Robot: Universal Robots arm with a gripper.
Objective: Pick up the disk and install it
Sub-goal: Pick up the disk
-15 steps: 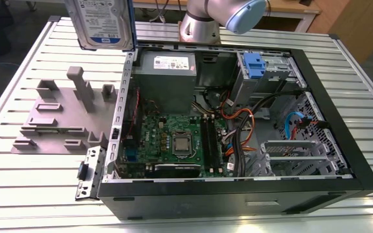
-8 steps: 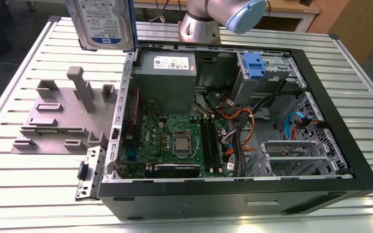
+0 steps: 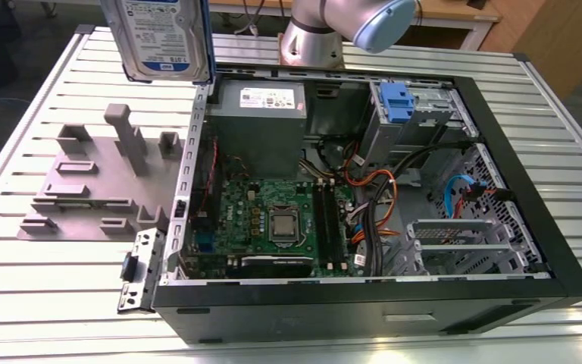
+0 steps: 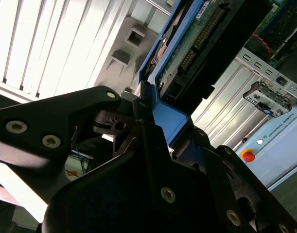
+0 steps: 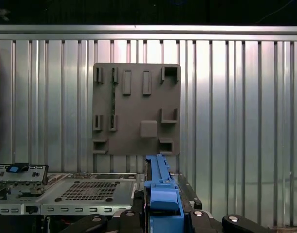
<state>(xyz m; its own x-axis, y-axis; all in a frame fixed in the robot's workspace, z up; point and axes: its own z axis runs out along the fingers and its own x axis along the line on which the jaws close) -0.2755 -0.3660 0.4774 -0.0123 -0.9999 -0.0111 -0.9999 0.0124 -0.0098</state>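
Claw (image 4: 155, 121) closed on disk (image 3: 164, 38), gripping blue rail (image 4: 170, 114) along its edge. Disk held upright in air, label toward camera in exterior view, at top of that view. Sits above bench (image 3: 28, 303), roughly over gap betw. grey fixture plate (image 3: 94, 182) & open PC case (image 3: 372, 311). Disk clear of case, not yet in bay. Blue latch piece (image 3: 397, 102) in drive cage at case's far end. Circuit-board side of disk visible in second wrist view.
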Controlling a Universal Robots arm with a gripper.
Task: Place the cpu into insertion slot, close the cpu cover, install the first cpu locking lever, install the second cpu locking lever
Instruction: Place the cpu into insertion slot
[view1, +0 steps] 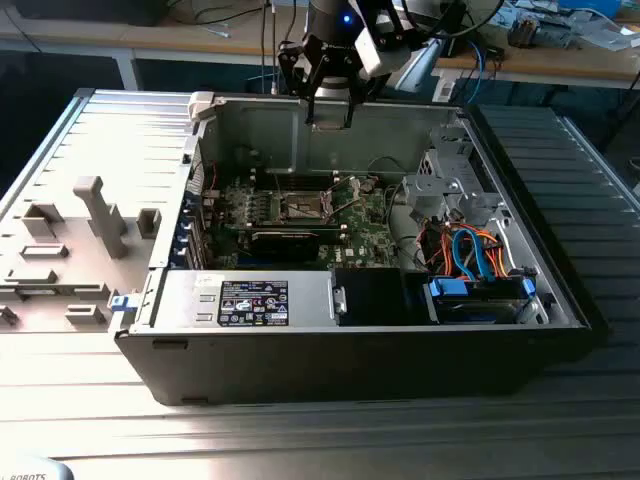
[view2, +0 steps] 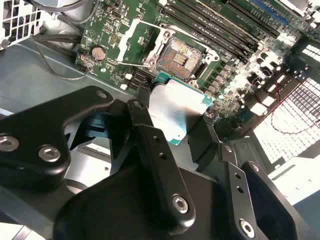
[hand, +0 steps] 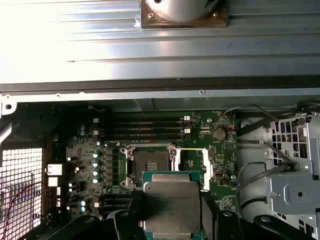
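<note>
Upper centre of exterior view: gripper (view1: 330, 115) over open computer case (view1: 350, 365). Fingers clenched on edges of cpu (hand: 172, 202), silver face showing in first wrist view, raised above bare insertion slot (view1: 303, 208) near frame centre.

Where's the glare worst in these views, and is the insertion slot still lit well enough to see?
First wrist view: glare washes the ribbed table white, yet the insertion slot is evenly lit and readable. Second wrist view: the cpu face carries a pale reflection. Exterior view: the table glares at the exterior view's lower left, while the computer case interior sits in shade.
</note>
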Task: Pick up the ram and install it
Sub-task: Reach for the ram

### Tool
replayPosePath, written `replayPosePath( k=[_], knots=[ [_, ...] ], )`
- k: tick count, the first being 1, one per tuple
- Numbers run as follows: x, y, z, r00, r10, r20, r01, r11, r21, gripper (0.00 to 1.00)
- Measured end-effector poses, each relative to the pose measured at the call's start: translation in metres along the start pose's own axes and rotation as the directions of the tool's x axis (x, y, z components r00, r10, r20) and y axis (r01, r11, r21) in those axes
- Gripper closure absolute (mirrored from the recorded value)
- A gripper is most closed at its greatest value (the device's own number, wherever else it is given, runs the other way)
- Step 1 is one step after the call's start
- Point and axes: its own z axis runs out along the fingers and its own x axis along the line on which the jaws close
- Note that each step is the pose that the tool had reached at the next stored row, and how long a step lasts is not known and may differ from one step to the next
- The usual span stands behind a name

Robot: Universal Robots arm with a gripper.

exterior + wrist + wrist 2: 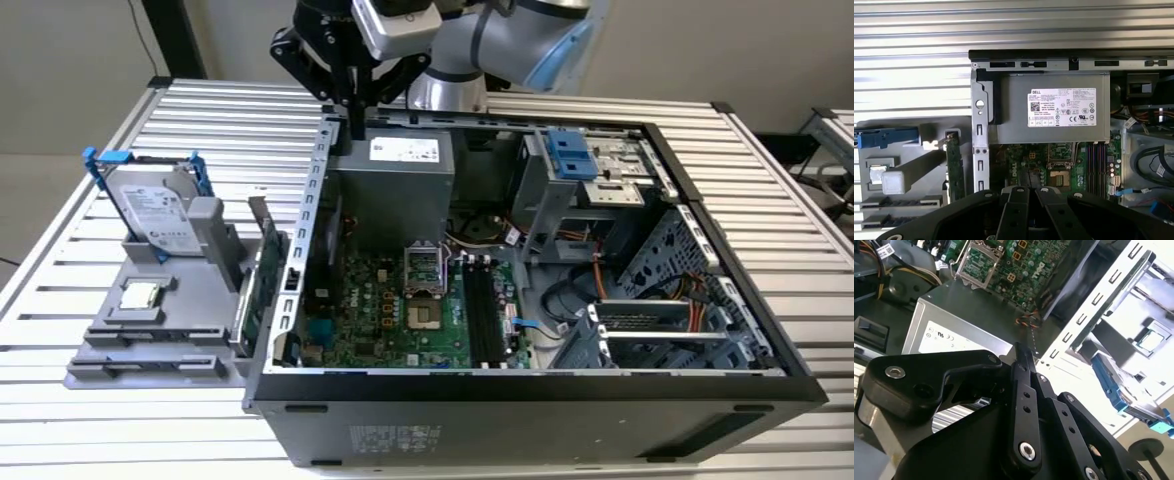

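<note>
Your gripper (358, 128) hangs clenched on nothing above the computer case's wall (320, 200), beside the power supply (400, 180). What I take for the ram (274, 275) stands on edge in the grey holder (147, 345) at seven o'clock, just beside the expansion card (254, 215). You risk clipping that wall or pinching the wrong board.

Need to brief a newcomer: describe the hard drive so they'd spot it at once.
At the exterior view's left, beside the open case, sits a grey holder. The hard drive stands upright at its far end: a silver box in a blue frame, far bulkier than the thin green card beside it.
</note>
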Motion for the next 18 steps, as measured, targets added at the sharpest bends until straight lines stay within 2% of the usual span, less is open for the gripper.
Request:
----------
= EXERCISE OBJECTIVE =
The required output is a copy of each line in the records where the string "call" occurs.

= ANSWER FOR THIS EXERCISE =
- Measured end-effector poses, each relative to the pose measured at the call's start: translation in metres along the start pose's own axes and rotation as the directions of the tool's x axis (x, y, z components r00, r10, r20) and y axis (r01, r11, r21) in those axes
- Step 1 is one step after the call's start

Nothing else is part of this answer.